The aim of the organisation is to address the diagnostic challenges associated with rare diseases, provide support, and shorten the time it takes for patients and their families to reach a conclusive diagnosis, as it usually takes around five years for rare disease patients to receive the correct diagnosis, and in some cases takes up to 10 years.
According to the European Medicines Agency (EMA) it's estimated that approximately 300–350 million people across the world are affected by rare diseases, half of whom are children.
Alessio Brunello, MSc, GlobalData neurology & ophthalmology analyst, commented: “This is a powerful alliance capable of developing game changing diagnostic tools and initiatives for rare disease patients, allowing the use of optimal therapies which will present opportunities for drug developers. The accurate and early detection of diseases, as well as their differentiation from other disorders, are essential for both proper disease management and the improvement of the treatment rate.”
The ‘Global Commission’ is a multi-disciplinary group of experts with the creativity, technological expertise, and commitment required to develop a roadmap to help the rare disease field shorten the current multi-year diagnostic journey, and to make a major difference in the lives of millions of children and their families. The roadmap, called ‘Odyssey’, will include recommendations to solve key problems presently standing in the way of timely diagnoses.
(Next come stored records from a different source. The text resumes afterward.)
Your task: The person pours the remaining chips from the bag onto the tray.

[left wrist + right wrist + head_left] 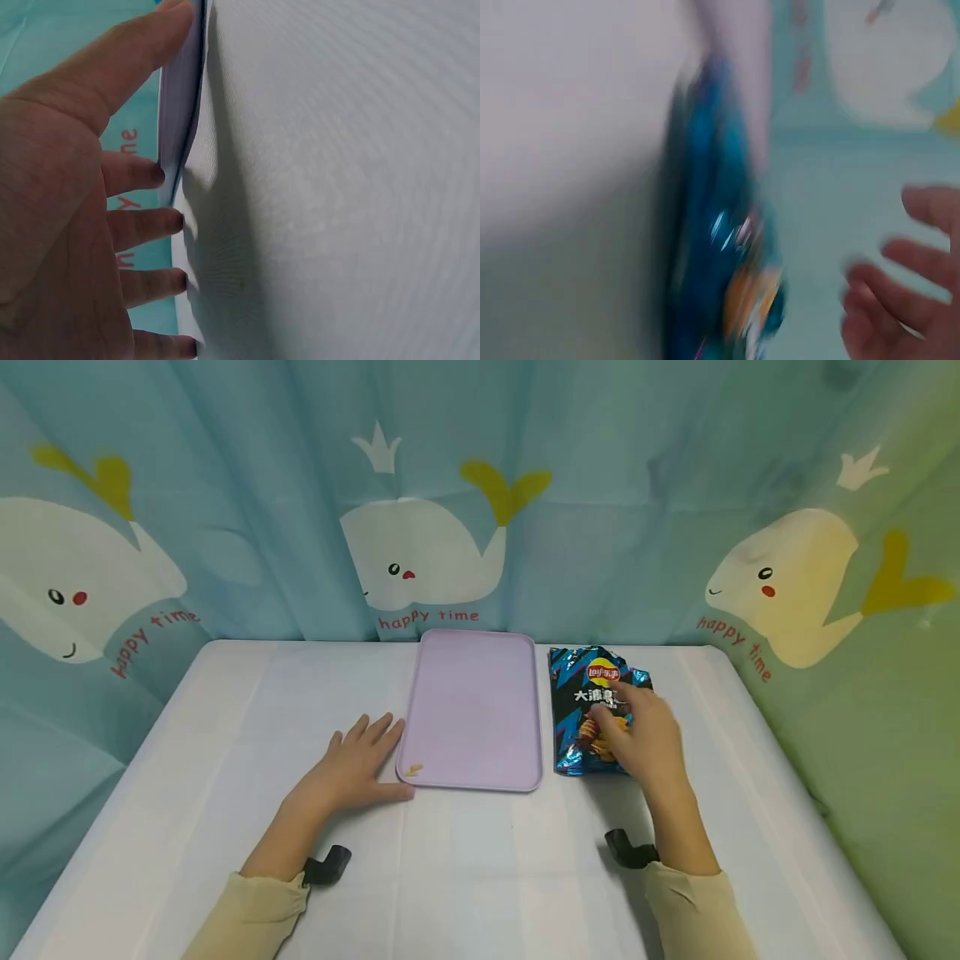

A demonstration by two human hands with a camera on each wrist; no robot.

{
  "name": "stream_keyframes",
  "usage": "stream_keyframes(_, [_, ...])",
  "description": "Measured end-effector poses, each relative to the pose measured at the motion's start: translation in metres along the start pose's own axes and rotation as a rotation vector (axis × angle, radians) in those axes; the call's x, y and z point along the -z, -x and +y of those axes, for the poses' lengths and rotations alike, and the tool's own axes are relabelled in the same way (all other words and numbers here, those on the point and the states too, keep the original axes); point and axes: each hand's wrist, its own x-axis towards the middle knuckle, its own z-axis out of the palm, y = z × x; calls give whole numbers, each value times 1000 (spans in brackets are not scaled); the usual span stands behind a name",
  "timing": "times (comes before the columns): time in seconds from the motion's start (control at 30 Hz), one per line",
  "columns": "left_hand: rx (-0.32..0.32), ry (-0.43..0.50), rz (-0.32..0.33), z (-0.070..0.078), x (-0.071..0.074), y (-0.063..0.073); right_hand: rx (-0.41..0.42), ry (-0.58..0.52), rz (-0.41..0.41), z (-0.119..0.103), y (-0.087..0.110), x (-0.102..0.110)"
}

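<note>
A lilac tray (476, 710) lies flat on the table, with a few small yellow pieces (413, 770) in its near left corner. My left hand (348, 772), fingers spread, touches the tray's left edge; the thumb is at the near left corner. To the right of the tray lies a blue and black snack bag (570, 727) with a red and yellow logo. Above it hovers my right hand (651, 735), loosely bent and holding nothing. In the right wrist view the fingers (922, 262) stand apart from the blurred bag (712, 225).
The table (465, 877) has a white cloth. A blue-green curtain (622, 568) printed with whales hangs behind and on both sides. Blue foil (641, 677) shows at the bag's upper right; whether it is a second bag I cannot tell. Black mounts sit at both wrists.
</note>
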Motion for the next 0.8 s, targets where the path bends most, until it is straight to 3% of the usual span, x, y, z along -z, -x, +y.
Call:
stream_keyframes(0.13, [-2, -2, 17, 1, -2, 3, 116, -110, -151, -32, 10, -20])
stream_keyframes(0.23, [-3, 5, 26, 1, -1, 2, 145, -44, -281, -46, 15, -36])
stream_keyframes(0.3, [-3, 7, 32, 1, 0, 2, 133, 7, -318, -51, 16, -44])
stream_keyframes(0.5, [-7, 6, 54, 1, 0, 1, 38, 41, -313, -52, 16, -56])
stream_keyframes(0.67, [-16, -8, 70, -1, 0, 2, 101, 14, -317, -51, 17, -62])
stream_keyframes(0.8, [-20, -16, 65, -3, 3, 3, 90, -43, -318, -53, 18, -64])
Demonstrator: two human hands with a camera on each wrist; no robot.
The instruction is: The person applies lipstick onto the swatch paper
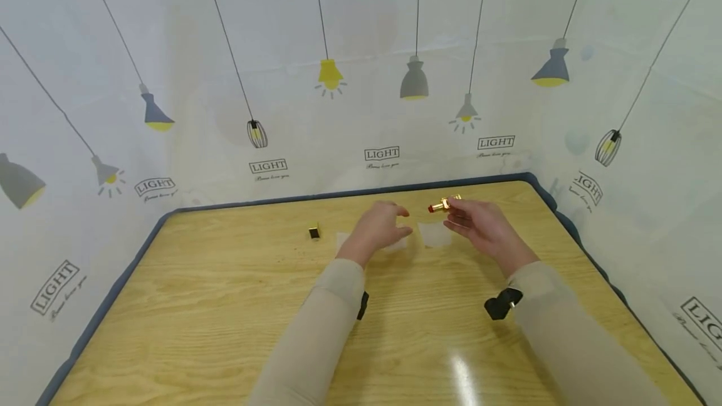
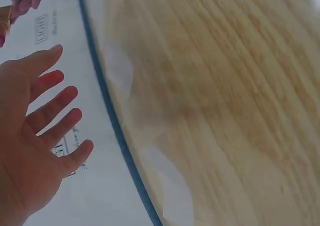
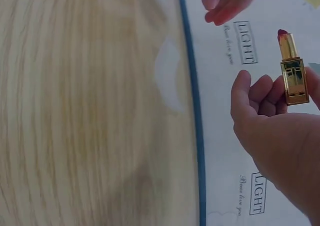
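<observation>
A gold lipstick (image 3: 294, 80) with its red bullet exposed is in my right hand (image 1: 485, 227), held between thumb and fingers above the far part of the table. The red tip points left, toward my left hand (image 1: 373, 230). That hand is empty, its fingers spread and loosely bent in the left wrist view, and a gap separates it from the lipstick. A small black and gold piece, shaped like a cap (image 1: 314, 231), stands on the table to the left of my left hand.
Pale, thin patches like paper or film lie on the wooden table (image 1: 225, 306), one white patch (image 1: 435, 235) below the lipstick and others partly behind my left hand. A blue edge strip (image 1: 271, 202) borders the table, with a lamp-print wall covering (image 1: 350, 118) behind.
</observation>
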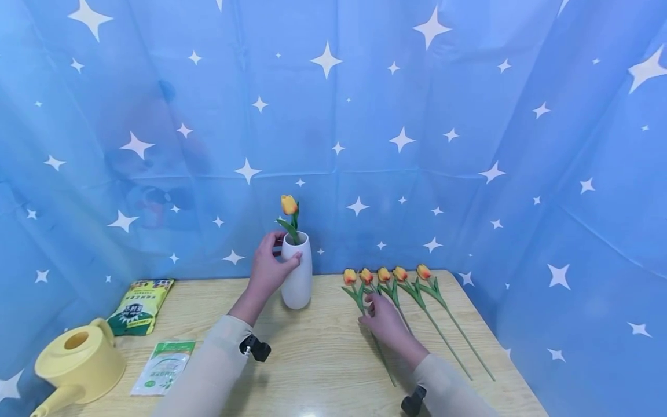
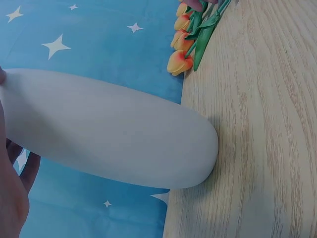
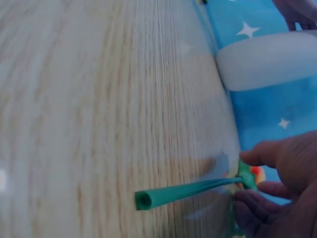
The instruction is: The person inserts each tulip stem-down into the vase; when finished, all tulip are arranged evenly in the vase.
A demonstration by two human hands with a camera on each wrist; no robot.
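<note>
A white vase (image 1: pixel 297 284) stands near the back edge of the table, one yellow-orange tulip (image 1: pixel 289 205) upright in its mouth. My left hand (image 1: pixel 268 263) grips it just below the rim, thumb across the front and fingers round the far side. To the right, several orange-yellow tulips (image 1: pixel 384 274) lie in a row, blooms toward the back edge. My right hand (image 1: pixel 388 324) pinches the leftmost tulip (image 1: pixel 350 276) at its leaves, thumb and fingers on either side of the stem. The cut end of a green stem (image 3: pixel 168 195) points toward the right wrist camera.
At the left of the wooden table (image 1: pixel 318 359) are a yellow watering can (image 1: pixel 83 359), a yellow-green bag (image 1: pixel 139 307) and a white-and-green packet (image 1: pixel 164 368). A blue curtain with white stars (image 1: pixel 333 116) hangs behind the table and along its sides.
</note>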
The Global Commission believes Odyssey will be able to do that in three points: first, providing high-level policy guidance to help achieve better health outcomes for rare disease patients; second, improving physicians' ability to identify and diagnose patients with a rare disease in order to begin care and treatment; third, to empower patients and their families to have a more active role in their healthcare, and provide policy guidance to governments and healthcare systems to help achieve better outcomes for rare disease patients. The Global Commission is expected to publish this roadmap in early 2019. The roadmap will include the findings of its collective work with patients, their families, and other expert advisors to help drive solutions to improve the diagnosis of rare diseases.
Brunello concluded: “This initiative could be the first of many alliances and partnerships in 2018, as several other tech companies also attempt to revolutionise the healthcare market.”